The objective is to provide a mathematically sound implementation of the algorithm, validate it on the example graphs presented in the paper, and solve selected exercises.

We construct small link matrices corresponding to Figures 2.1 and 2.2, implement the PageRank computation using the power method, and solve Exercises 11 and 14 from the paper. An additional cell allows the algorithm to be tested on a real dataset (e.g. the Hollins University web graph), provided that a file named `hollins.dat` is available in the working directory.

The PageRank algorithm computes the stationary distribution of a stochastic matrix
$$
M = (1 - m)\,A + m\,S
$$
where $(A) $ is a column-stochastic link matrix representing the web graph, $(S) $ is the teleportation matrix with all entries equal to \(1/n\), and $(m \in (0,1)) $$ is the damping factor (typically $ (m = 0.15)$).  
The PageRank vector is defined as the dominant eigenvector of $(M) $ associated with the eigenvalue 1, and it is computed numerically using the power method.


## Construction of the Link Matrices and PageRank Implementation

In this section we define the link matrices corresponding to the example graphs presented in the paper and implement the PageRank algorithm using the power method.

### Link Matrices for the Example Graphs

For the small examples in Figures 2.1 and 2.2, the web is represented by a directed graph and encoded in a matrix $$(A \in \mathbb{R}^{n \times n})$$ .  
The convention used throughout this notebook is the following:

- Each column $(j)$ represents page $(j)$ .
- The nonzero entries in column $(j)$ indicate the pages reached by outgoing links from page $(j)$.
- If page $(j)$ has $(d_j)$ outgoing links, each destination receives a weight $(1/d_j)$.

Using this convention, the matrices for Figures 2.1 and 2.2 are constructed explicitly by assigning the appropriate nonzero entries.  
Exercise 11 is handled by extending the matrix of Figure 2.1 with an additional page and modifying the corresponding links as described in the exercise.

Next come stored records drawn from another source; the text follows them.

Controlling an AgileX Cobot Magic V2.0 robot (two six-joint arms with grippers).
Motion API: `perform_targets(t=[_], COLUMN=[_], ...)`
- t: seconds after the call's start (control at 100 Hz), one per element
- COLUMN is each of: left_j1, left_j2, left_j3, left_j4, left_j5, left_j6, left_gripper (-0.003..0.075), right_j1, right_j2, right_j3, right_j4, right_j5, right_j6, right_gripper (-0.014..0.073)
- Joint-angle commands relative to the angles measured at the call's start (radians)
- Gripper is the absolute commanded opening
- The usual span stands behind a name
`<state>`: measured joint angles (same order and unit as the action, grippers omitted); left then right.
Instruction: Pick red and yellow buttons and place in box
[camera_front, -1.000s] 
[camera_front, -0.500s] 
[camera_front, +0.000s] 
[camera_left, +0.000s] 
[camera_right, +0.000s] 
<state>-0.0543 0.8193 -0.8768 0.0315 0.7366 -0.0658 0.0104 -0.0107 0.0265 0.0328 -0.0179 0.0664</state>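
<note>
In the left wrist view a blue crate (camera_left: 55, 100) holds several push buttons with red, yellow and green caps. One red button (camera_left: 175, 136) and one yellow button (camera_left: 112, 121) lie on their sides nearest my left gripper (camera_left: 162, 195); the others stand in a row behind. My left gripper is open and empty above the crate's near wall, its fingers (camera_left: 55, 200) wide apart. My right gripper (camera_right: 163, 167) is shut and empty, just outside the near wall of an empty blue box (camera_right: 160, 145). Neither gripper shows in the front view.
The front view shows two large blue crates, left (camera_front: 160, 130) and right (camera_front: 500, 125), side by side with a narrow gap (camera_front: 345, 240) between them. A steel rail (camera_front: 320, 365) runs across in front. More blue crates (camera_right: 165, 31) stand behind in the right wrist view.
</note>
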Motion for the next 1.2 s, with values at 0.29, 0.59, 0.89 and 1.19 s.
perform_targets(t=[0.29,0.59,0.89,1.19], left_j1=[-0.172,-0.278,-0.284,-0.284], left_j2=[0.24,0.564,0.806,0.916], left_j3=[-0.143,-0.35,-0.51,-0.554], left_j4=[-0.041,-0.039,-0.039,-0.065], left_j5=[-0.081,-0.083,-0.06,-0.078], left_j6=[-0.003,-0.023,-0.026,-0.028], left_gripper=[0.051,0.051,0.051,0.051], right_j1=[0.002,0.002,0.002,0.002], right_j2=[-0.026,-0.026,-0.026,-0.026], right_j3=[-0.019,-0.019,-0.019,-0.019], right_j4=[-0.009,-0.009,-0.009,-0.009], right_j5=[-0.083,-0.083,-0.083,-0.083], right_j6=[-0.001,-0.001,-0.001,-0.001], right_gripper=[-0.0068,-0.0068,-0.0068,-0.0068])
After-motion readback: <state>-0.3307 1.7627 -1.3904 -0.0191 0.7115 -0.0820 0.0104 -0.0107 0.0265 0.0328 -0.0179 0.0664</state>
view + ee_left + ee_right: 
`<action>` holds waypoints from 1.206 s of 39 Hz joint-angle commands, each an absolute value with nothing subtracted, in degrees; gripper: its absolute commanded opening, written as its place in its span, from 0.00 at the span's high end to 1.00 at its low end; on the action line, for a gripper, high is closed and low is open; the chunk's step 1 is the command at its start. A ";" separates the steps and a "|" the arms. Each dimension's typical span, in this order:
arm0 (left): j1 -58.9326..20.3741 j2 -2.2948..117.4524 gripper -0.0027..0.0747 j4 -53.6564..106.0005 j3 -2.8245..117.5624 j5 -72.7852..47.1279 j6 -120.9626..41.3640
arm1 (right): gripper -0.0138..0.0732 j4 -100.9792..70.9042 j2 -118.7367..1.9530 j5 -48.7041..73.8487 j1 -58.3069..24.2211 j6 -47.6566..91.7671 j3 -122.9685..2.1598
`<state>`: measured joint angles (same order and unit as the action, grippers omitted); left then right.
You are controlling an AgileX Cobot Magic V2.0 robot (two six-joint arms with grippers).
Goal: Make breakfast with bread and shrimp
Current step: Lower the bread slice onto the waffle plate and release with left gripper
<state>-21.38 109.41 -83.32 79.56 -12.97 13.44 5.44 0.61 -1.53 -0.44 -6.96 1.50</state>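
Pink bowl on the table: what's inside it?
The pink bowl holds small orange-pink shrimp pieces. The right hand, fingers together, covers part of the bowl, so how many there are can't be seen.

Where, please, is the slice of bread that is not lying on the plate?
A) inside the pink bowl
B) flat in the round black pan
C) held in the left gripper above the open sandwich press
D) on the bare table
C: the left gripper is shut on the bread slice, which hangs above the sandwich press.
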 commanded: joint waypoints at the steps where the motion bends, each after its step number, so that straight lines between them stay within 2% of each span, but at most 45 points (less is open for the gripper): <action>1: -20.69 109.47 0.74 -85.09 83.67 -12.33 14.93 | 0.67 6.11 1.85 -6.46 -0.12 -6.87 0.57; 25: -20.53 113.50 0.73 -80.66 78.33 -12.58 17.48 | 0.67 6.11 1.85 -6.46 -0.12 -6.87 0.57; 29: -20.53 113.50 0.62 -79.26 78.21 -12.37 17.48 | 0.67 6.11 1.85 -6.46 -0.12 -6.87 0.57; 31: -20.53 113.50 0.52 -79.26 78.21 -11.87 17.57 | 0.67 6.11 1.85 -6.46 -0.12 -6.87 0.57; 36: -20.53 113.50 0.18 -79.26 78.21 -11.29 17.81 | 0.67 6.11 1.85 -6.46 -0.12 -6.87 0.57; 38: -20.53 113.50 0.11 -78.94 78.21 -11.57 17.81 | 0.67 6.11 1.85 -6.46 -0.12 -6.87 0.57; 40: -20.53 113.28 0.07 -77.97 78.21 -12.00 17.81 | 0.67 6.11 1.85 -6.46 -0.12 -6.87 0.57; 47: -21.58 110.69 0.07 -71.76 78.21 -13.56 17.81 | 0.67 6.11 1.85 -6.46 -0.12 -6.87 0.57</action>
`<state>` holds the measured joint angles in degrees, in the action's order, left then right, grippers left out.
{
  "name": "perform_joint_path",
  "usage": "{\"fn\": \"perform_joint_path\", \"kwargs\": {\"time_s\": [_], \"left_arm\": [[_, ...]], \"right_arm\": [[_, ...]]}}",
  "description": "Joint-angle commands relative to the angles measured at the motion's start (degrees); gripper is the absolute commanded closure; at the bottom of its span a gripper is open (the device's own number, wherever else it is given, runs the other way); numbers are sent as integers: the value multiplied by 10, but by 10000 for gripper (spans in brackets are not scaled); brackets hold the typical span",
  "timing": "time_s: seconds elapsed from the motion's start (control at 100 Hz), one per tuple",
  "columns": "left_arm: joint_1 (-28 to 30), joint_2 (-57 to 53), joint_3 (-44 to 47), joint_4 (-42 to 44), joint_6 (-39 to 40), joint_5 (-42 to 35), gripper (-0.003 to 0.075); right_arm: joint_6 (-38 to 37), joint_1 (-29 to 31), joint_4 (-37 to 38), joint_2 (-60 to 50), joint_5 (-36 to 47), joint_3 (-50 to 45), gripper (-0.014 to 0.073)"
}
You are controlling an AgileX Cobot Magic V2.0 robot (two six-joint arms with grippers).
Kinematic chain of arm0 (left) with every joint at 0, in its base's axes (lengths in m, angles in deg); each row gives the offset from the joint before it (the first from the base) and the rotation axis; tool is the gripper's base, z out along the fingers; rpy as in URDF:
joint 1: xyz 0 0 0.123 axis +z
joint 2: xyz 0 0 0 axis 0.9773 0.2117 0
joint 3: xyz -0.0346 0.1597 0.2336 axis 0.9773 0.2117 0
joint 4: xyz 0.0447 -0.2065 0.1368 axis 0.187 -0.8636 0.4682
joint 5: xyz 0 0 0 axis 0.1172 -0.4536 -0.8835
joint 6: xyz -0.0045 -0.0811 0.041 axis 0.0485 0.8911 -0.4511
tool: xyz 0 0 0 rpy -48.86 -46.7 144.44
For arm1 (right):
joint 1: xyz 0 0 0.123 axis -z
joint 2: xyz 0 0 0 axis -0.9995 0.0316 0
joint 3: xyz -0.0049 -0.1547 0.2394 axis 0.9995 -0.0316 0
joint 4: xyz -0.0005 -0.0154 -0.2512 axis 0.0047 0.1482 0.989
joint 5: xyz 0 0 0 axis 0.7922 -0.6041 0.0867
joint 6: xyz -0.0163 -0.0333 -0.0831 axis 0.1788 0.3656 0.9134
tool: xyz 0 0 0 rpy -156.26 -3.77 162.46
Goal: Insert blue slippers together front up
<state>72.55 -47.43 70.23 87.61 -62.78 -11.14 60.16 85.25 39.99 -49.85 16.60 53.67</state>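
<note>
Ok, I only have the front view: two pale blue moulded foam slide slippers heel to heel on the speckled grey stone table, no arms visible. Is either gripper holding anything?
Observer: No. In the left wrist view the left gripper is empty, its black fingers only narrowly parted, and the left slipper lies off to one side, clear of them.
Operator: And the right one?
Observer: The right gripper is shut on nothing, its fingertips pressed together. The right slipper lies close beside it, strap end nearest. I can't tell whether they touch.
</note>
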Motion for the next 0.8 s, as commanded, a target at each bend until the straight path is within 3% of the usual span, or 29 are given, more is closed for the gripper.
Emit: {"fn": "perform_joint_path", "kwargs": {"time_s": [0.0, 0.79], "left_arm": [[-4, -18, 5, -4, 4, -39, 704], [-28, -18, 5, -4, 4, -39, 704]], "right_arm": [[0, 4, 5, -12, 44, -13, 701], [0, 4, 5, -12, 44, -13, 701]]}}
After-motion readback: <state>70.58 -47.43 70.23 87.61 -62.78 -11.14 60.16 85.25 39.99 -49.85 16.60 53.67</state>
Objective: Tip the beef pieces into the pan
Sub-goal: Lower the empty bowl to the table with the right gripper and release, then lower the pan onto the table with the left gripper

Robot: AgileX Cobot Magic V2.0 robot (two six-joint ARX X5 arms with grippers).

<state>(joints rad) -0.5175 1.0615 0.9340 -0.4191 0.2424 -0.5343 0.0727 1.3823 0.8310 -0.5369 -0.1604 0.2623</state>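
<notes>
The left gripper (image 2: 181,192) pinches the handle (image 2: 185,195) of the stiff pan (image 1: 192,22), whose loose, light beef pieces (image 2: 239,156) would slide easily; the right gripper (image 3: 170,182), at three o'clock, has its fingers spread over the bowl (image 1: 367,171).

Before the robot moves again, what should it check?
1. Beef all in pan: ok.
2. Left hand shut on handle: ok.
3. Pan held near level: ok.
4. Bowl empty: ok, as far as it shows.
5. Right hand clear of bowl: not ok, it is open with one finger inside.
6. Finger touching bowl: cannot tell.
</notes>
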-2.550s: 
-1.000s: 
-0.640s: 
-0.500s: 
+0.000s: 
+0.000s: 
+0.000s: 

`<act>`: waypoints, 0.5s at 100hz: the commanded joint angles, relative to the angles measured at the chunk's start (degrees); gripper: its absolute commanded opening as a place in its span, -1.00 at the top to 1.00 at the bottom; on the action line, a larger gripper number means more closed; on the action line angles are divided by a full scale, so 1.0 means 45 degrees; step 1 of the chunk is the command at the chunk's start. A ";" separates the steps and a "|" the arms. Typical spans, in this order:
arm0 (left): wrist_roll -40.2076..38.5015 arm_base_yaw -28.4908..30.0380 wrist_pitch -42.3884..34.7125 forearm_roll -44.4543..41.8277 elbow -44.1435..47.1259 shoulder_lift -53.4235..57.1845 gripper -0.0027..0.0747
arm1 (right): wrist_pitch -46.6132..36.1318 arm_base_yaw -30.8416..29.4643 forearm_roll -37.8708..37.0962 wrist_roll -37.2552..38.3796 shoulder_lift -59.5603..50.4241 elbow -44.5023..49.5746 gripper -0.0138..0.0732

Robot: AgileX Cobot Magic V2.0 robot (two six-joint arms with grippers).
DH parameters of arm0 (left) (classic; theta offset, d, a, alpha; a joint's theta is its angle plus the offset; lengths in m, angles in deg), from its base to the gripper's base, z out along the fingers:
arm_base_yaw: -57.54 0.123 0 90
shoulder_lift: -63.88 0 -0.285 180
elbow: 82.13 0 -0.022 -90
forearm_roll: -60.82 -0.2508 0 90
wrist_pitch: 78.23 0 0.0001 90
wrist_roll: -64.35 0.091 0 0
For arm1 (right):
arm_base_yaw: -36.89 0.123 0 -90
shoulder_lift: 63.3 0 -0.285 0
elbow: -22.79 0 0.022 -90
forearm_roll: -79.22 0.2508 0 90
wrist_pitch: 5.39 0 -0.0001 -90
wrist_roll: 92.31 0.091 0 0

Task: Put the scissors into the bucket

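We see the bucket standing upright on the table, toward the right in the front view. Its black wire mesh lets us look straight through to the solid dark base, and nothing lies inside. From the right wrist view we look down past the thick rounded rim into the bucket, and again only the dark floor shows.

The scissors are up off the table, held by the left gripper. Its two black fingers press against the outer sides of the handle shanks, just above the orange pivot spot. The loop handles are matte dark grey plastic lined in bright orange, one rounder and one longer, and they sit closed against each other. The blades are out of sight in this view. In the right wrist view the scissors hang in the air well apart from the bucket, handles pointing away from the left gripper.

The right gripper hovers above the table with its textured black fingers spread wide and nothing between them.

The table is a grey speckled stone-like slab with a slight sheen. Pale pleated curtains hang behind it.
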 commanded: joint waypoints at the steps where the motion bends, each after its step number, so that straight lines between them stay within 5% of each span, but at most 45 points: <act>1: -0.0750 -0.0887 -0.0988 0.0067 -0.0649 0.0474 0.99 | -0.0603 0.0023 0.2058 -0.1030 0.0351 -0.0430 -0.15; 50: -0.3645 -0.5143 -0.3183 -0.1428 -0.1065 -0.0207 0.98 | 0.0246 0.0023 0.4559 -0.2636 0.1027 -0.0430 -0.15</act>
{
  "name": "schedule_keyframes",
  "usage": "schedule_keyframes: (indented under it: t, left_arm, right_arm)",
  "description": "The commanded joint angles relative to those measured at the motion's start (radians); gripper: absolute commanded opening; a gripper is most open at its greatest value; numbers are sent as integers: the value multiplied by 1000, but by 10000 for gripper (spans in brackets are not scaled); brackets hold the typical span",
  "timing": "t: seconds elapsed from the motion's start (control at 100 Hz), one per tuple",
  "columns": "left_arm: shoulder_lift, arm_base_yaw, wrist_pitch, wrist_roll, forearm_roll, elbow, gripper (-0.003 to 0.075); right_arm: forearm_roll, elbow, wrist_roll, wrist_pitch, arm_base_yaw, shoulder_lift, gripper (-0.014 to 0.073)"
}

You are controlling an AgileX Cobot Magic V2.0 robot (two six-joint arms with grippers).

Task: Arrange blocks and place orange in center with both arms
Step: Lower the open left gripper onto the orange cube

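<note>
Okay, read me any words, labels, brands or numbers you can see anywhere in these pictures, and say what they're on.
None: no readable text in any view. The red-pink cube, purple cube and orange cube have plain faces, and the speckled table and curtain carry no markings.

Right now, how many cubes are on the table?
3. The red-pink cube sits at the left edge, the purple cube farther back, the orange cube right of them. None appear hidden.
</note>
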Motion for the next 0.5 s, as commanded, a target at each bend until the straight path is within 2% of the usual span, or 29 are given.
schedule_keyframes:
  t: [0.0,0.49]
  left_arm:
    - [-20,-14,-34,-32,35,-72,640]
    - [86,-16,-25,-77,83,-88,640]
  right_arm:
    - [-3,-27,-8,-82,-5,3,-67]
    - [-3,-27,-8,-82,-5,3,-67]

### Handling of Dangling Nodes

A page with no outgoing links corresponds to a zero column in the matrix $(A)$.  
Such pages are called *dangling nodes* and would break the stochasticity of the matrix. To handle this case, any zero column is replaced by a uniform distribution over all pages. This ensures that the resulting matrix is column-stochastic.

### PageRank Computation via the Power Method

Given a column-stochastic matrix $(A)$, the PageRank algorithm is based on the Google matrix
$$
M = (1 - m)A + mS
$$
where $(m)$ is the damping factor and $(S)$ is the matrix whose entries are all equal to $(1/n)$.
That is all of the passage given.